The data:
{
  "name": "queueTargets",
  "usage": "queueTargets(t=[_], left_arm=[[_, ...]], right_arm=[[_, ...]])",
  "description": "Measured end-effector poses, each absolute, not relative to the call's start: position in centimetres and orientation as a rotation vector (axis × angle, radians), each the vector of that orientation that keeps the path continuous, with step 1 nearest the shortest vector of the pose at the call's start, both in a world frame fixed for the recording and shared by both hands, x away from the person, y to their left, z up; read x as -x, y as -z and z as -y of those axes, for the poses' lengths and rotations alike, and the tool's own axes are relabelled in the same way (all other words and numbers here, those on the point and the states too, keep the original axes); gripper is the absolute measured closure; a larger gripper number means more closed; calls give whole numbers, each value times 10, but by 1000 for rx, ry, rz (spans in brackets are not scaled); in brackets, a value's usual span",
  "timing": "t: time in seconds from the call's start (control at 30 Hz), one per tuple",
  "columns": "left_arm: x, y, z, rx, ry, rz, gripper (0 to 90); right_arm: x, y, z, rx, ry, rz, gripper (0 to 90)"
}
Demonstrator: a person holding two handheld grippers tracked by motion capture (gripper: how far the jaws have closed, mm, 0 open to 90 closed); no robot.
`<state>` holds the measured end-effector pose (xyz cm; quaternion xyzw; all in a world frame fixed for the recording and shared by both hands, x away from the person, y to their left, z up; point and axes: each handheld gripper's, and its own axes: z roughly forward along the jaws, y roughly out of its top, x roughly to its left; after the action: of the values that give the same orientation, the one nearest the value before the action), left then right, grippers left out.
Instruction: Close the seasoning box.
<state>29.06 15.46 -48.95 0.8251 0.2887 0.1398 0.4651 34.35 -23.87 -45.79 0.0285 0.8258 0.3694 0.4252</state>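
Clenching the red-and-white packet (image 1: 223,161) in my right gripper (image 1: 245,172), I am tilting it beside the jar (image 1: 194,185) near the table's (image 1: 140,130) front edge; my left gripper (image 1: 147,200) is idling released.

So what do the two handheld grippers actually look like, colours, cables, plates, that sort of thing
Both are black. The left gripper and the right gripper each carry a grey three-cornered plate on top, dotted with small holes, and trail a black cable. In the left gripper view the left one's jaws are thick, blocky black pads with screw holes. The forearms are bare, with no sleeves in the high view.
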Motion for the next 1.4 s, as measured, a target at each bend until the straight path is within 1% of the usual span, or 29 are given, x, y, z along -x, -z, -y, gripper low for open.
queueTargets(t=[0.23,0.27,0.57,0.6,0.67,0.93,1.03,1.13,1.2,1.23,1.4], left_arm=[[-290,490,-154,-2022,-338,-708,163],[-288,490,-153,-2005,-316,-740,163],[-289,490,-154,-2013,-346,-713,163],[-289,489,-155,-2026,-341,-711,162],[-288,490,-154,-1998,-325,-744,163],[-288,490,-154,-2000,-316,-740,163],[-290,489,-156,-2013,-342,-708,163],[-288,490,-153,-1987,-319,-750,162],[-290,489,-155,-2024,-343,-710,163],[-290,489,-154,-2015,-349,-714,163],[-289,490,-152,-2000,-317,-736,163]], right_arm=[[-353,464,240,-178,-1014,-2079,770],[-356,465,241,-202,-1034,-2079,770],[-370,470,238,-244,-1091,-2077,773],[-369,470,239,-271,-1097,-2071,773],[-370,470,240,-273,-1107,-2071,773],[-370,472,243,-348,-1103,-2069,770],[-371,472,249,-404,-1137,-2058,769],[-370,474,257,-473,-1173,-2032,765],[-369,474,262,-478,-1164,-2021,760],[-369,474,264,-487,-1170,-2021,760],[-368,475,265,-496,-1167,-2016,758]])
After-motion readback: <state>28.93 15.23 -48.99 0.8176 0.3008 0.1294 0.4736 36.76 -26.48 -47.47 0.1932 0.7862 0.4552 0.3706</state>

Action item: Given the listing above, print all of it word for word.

Problem solution:
{
  "name": "queueTargets",
  "usage": "queueTargets(t=[_], left_arm=[[_, ...]], right_arm=[[_, ...]])",
  "description": "Measured end-effector poses, each absolute, not relative to the call's start: position in centimetres and orientation as a rotation vector (axis × angle, radians), each the vector of that orientation that keeps the path continuous, with step 1 nearest the shortest vector of the pose at the call's start, both in a world frame fixed for the recording and shared by both hands, x away from the person, y to their left, z up; read x as -x, y as -z and z as -y of those axes, for the poses' lengths and rotations alike, and the tool's own axes are relabelled in the same way (all other words and numbers here, those on the point and the states too, keep the original axes); gripper is the absolute measured closure; a larger gripper number means more closed; calls give whole numbers, each value times 10, but by 1000 for rx, ry, rz (spans in brackets are not scaled); in brackets, a value's usual span",
  "timing": "t: time in seconds from the call's start (control at 30 Hz), one per tuple",
  "columns": "left_arm: x, y, z, rx, ry, rz, gripper (0 to 90); right_arm: x, y, z, rx, ry, rz, gripper (0 to 90)"
}
Demonstrator: a person holding two handheld grippers tracked by motion capture (gripper: how far the jaws have closed, mm, 0 open to 90 closed); no robot.
`<state>` holds the measured end-effector pose (xyz cm; quaternion xyzw; all in a world frame fixed for the recording and shared by both hands, x away from the person, y to their left, z up; point and axes: each handheld gripper's, and its own axes: z roughly forward along the jaws, y roughly out of its top, x roughly to its left; after the action: of the values that give the same orientation, the one nearest the value before the action), left then right, grippers left out.
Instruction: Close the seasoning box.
<state>29.06 15.46 -48.95 0.8251 0.2887 0.1398 0.4651 34.35 -23.87 -45.79 0.0285 0.8258 0.3694 0.4252</state>
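Clenching the red-and-white packet (image 1: 223,161) in my right gripper (image 1: 245,172), I am tilting it beside the jar (image 1: 194,185) near the table's (image 1: 140,130) front edge; my left gripper (image 1: 147,200) is idling released.

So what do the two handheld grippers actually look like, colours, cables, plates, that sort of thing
Both are black. The left gripper and the right gripper each carry a grey three-cornered plate on top, dotted with small holes, and trail a black cable. In the left gripper view the left one's jaws are thick, blocky black pads with screw holes. The forearms are bare, with no sleeves in the high view.
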Motion for the next 1.4 s, as measured, a target at each bend until the straight path is within 1% of the usual span, or 29 are given, x, y, z along -x, -z, -y, gripper low for open.
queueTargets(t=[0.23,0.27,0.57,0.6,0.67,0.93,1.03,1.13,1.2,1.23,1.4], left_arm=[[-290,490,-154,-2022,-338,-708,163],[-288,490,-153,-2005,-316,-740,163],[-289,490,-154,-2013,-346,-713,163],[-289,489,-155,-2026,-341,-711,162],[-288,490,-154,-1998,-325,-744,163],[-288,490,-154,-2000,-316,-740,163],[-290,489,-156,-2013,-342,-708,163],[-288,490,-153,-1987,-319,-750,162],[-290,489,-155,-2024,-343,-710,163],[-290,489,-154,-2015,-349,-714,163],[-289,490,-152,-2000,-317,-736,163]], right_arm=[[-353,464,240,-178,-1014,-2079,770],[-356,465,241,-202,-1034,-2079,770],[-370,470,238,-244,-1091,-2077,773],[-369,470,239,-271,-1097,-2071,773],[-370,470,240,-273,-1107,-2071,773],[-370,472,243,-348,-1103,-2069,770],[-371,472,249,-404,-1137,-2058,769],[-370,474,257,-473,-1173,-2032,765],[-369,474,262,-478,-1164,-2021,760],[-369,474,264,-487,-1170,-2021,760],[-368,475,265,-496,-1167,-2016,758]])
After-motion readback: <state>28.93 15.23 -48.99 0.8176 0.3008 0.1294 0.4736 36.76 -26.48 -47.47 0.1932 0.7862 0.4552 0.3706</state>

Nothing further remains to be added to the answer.